- **Your assignment**
The expected output is exactly the lines below, starting at the line with "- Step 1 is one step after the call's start" and ending at the line with "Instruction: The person", both included; no other line belongs in it.

- **Material provided**
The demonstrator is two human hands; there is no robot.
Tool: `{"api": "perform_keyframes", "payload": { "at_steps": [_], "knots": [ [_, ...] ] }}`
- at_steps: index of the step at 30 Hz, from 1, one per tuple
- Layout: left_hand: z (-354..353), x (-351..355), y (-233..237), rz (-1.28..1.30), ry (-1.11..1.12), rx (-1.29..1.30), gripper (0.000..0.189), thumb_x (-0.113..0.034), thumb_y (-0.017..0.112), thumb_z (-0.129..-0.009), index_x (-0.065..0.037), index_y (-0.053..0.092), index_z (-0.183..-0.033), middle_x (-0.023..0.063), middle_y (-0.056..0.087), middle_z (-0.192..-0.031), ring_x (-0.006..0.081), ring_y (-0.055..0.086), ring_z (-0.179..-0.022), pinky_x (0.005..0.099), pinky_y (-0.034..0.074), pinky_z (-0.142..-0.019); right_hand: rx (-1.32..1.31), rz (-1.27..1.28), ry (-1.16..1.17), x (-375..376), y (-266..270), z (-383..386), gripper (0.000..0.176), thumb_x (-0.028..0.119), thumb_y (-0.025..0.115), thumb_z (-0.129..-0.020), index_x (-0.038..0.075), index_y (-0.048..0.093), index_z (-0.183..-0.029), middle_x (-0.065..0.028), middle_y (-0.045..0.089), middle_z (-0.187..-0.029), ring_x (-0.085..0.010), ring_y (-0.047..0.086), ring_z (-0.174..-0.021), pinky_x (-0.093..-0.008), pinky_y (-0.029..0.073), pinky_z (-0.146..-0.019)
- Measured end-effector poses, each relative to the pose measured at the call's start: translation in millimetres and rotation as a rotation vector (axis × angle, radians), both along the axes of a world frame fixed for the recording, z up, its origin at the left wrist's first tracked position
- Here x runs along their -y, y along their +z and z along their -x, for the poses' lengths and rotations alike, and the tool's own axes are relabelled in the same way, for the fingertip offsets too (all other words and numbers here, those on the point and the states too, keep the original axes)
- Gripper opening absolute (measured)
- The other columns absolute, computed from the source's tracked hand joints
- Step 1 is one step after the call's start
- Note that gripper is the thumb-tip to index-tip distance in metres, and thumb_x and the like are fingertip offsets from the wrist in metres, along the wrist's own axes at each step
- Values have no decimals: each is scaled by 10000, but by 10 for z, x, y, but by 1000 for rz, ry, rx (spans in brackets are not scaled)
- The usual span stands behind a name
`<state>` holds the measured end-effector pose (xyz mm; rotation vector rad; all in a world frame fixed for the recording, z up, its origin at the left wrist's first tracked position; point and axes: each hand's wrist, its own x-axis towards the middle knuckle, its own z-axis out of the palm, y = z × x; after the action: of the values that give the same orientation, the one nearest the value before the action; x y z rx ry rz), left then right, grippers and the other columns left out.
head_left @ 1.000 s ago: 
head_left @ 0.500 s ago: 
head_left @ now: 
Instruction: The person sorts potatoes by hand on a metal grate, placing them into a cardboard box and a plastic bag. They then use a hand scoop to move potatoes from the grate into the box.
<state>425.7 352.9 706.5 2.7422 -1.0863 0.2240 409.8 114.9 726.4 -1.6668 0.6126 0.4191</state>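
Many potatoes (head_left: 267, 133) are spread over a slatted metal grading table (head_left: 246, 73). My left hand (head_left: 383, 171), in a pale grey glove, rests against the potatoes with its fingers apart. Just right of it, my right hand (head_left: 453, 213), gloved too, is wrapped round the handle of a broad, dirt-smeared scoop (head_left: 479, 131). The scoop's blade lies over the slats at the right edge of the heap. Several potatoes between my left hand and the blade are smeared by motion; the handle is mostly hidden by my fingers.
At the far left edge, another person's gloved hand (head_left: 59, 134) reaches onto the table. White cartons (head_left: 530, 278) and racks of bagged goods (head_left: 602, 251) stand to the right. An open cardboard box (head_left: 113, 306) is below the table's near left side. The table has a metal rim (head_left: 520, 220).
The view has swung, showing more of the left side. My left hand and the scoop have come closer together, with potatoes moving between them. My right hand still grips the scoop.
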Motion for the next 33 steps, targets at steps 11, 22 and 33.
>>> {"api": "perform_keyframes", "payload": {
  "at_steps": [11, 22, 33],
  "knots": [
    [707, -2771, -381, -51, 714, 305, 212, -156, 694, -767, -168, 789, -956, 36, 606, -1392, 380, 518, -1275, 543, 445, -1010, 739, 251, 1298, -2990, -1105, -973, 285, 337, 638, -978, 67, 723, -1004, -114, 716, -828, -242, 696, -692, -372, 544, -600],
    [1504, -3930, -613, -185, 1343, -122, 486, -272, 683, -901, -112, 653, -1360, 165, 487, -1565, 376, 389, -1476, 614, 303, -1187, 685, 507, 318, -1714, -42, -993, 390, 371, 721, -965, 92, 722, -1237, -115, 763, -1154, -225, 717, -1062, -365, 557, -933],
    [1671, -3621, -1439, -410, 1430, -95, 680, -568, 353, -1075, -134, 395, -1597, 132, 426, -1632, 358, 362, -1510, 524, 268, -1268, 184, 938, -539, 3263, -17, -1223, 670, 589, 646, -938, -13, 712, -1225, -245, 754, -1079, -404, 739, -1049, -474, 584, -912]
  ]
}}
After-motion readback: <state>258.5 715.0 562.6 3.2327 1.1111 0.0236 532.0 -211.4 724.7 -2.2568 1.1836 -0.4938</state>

- **Expected answer**
- Step 1 is one step after the call's start
- Note that gripper is the thumb-tip to index-tip distance in metres, and thumb_x and the like are fingertip offsets from the wrist in metres, along the wrist's own axes at each step
- Values have no decimals: each is scaled by 10000, but by 10 for z, x, y, but by 1000 for rz, ry, rx (spans in brackets are not scaled)
- The usual span stands behind a name
`<state>` holds the measured end-effector pose (xyz mm; rotation vector rad; all in a world frame fixed for the recording, z up, its origin at the left wrist's first tracked position; point and axes: each hand's wrist, its own x-axis towards the middle knuckle, its own z-axis out of the palm, y = z × x; after the action: of the values that give the same orientation, the one nearest the value before the action; x y z rx ry rz), left then right, grippers and the other columns left out.
head_left @ 1.000 s ago: 
head_left @ 0.500 s ago: 
head_left @ now: 
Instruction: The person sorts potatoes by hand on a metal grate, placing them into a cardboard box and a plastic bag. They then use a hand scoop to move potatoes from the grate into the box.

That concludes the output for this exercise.